Type I: Brutal Wounds
When you get knocked down to 0 hp (assuming lethal intent), you are wounded, and have a chance of dying. Roll 1d20 to see how bad it is:
20: But a scratch. Oh, I guess you weren't hurt after all. You're at 1 hp.
15-19: Flesh wound. Disadvantage on ability checks until short rest.
10-14: Serious wound. You fall prone until someone helps you up. Disadvantage on attacks, checks, and saves, Speed is reduced by half. If you have access to spells such as cure wounds, the wound can be healed over a long rest. If you don't, it could take months.
5-9: Death's door. Unconscious. Make another save on your next turn:
20: you wake up with 0 hp and a serious wound
15-19: stable; wake up in 1d4 hours with 0 hp and a serious wound
5-14: still at death's door; try again next round
1-4: death
Any further attacks while at death's door are lethal.

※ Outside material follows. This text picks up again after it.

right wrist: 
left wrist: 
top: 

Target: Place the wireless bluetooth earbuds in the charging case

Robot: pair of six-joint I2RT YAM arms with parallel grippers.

2-4: Death (heroic/tragic/dramatic).
1: Death (comedic/embarrassing).
If you're lucky enough to survive at 0 hp, any further damage you take will call for more death saves. Roll with disadvantage, and ignore any result that's not worse than your current situation.
All glory to The One Death and Dismemberment Table to Rule Them All, but it was a bit too complicated for my tastes (and potentially too graphic for general audiences). My version is simpler and more handwavy, though it shares some of the inherent problems (like interactions with healing mechanics, which will have an impact on the structure of the campaign).
Type II: Creeping Death
When you are reduced to 0 hit points, you fall unconscious and are dying. Roll a death saving throw immediately, then at the start of each of your turns:
20: Two successes
10-19: Success
2-9: Failure
1: Two failures
Keep track of your successes and failures. When you get three failures, you die. When you get three successes, you stabilize. When you are restored to positive hit points, you stabilize.
When you stabilize, erase your successes and stop making death saves. You wake up after about an hour. Do not erase your failures until after you finish a long rest.
The goal with this system was to create a lingering consequence for falling to 0 hit points, but without crippling the character. In this system, your death save failures pile up over the course of the adventuring day. So, each time you fall to 0, you have a chance of sliding closer to death.
In vanilla 4e and 5e, the dominant strategy for healers was to wait until someone got to 0, then heal them. I've heard it called "jack-in-the-box combat." He's down! He's up again! He's down again! He's up again! Not so in this system.